Part way through my nursing career and inspired by becoming a mother, I combined all of my passions to become the Founder and Director of Singing Mamas Choir CIC, and I’ve recently become the grateful recipient of a grant which will enable me to unlock parts of myself that both excite and terrify me!
Tell us more about the grant you have received, ‘Developing Your Creative Practice’?
It’’s a grant from the Arts Council that funds individuals to pursue their own self-development in their art, and places a high value on the creative process. It allows people time and resources to go deep and learn new ways of working. It gives people permission to be bold, take risks, be daring and breakout of their comfort zone!
After many years of singing and leading songs written by other people, I realised that it was time to do something proactive about a secret longing of mine… that as much as I loved these songs and admired these song writers greatly, I was also living with an overwhelming desire to be to lead choirs to sing songs that I’d written myself!
Song writers from the Natural Voice world have a knack for finding notes and sounds, and combining them with words to create beautiful patterns which bring a unique feeling and harmonic experience for groups of people. This special gift is something that I feel a closeness to. However, connecting with this process, allowing myself to believe that I possessed the skills to write these beautiful songs has been frequently blocked by my inner critic, and self-limiting beliefs.
I am determined to unlock this skillset within me, I know it’s there, I just need to convince myself!
What do you hope to achieve on your song writing journey?
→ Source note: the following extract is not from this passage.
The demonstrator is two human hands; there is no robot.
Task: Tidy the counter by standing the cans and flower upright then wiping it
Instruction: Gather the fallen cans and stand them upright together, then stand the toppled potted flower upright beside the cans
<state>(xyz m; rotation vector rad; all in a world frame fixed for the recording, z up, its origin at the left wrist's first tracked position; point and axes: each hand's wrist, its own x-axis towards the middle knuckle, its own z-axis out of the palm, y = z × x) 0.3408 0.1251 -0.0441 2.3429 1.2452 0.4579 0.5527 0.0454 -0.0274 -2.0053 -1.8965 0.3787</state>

I want to discover and explore all of the different routes into creating songs by answering many of these questions: How do I begin? How do I open up my creative channels? How do I combine giving the process some structure with time for play? Do I start with music theory? How do other people do this?
I want to gain in confidence and feel comfortable in my style of communicating, both personally and professionally. When I speak publicly on the topic of song writing and my process, I want to do it with a sense of authority and leadership, hopefully inspiring other creatives along the way.
By publishing my journey and songwriting process; I want you to come along with me and keep me company, talk to me about how it’s going and hold me to account.
But mostly I want to write songs!
You’re a few months into your songwriting journey, any challenges so far?
The feeling of sheer terror mainly! I thought that managing this feeling in the months when I was preparing my grant application was hard, but the biggest challenge has been making a start once I’d been successful in applying and receiving the grant.
Grappling with a very loud, hugely judgmental inner critic telling me “you can’t do this” and “who do you think you are?” has been tough. I know deep down this critic is a defense mechanism, trying to protect my own emotions from the prospect failure or embarrassment. It also feels like a very bold move to call myself song writer but I’ve just decided to claim my right to do this anyway – Basically, my inner critic has been holding me back for too long, and needs to do one!
I’ve had several light bulb moments that have supported my change in mindset – For instance realising that when I’m walking, driving or in motion, that judgmental part of my brain is otherwise occupied, which allows me to sing, improvise and be more fluid in my creative process. Or when my colleague and song writer Helen Yeomans showed me a musical score from the early days of her song writing career with her name at the top… I imagined my name at the top of my first musical score and I made space for a new voice that said “you can do this” and “you are a songwriter”.
At first, I threw myself into the music theory side of song writing because that’s how you’re supposed to do it, right? I was once quite proficient at the flute and I can read music but when I sat down at a piano and tried to make my fingers work… they just didn’t. Nothing wanted to come out of me, and I found this really disheartening!
The big surprise came when I started trusting in my voice instead.
It makes perfect sense to me now, because it is my most accomplished and practised tool. My ears have heard it all and I’ve sung a lot of songs! I know from experience that when I let my voice flow freely there is no stopping my creative output. My voice is my instrument for song writing now.
Another surprise was suddenly writing a song after a rather painful ‘Mothering moment’ to do with my son. When I later shared that song with him it felt really important and cathartic.
What should we expect to see or hear from you next?
I’m very happy with the sounds that I’ve created so far, and with not feeling so embarrassed about what’s coming out of my mouth, but my ultimate goal is being able write songs that speak to a more universal, collective experience.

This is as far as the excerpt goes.